**Exercise instructions**
Retype only what runs from the first line of the listing to the line holding "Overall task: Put", both included. Do not retype the pictures.

################

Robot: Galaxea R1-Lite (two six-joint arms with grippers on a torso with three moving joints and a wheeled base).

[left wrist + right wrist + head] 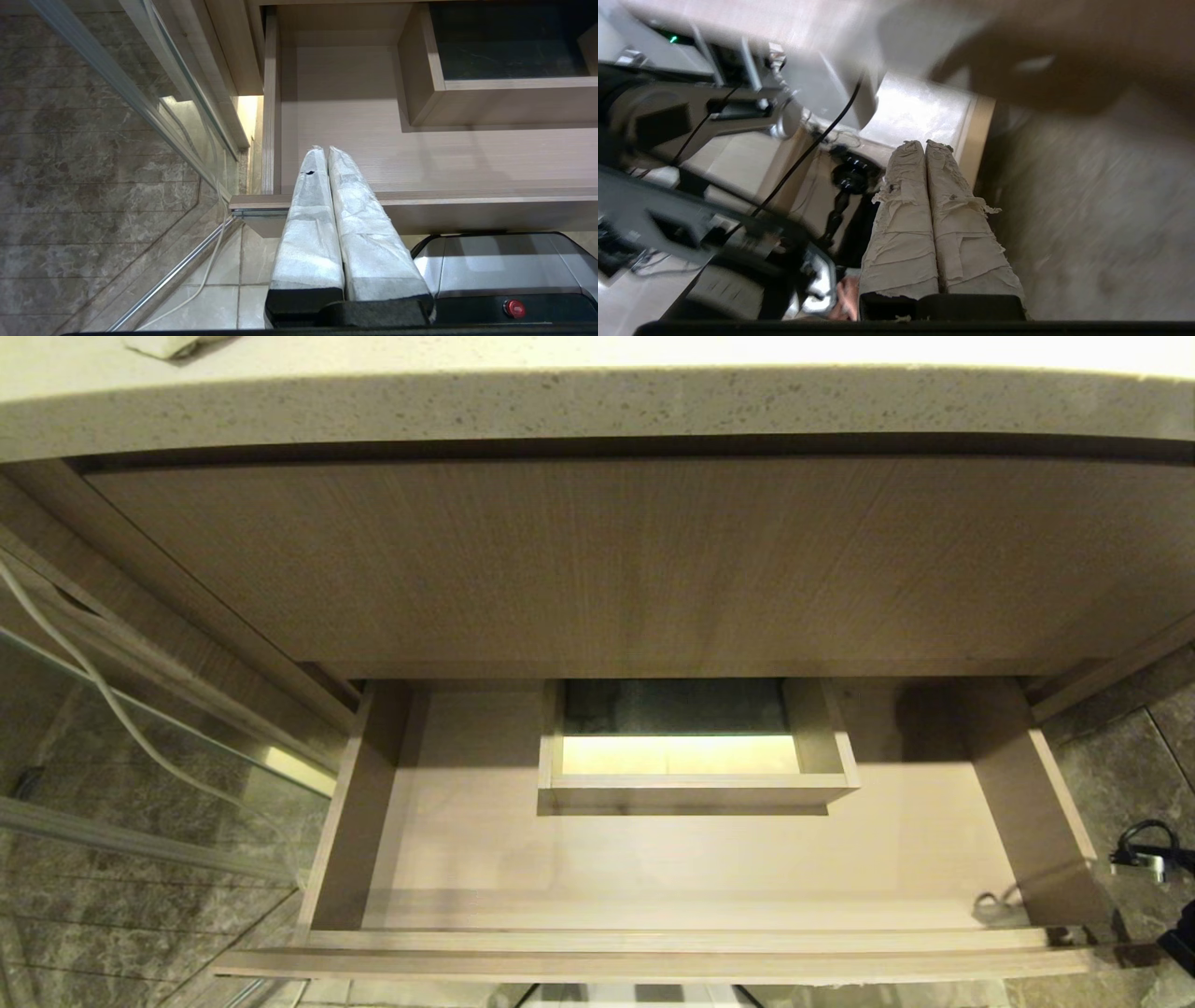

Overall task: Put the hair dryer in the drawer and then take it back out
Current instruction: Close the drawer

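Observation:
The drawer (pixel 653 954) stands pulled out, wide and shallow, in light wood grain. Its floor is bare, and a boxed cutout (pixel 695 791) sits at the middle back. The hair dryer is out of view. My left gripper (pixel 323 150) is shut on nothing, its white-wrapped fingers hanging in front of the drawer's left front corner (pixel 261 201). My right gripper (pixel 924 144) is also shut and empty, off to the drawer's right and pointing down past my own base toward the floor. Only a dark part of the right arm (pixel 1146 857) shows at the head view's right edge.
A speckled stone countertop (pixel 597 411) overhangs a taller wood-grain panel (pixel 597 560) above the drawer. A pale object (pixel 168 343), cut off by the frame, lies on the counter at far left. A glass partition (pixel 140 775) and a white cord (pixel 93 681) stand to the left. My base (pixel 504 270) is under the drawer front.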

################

**Exercise result**
Robot: Galaxea R1-Lite (two six-joint arms with grippers on a torso with three moving joints and a wheeled base).

[left wrist + right wrist + head] 

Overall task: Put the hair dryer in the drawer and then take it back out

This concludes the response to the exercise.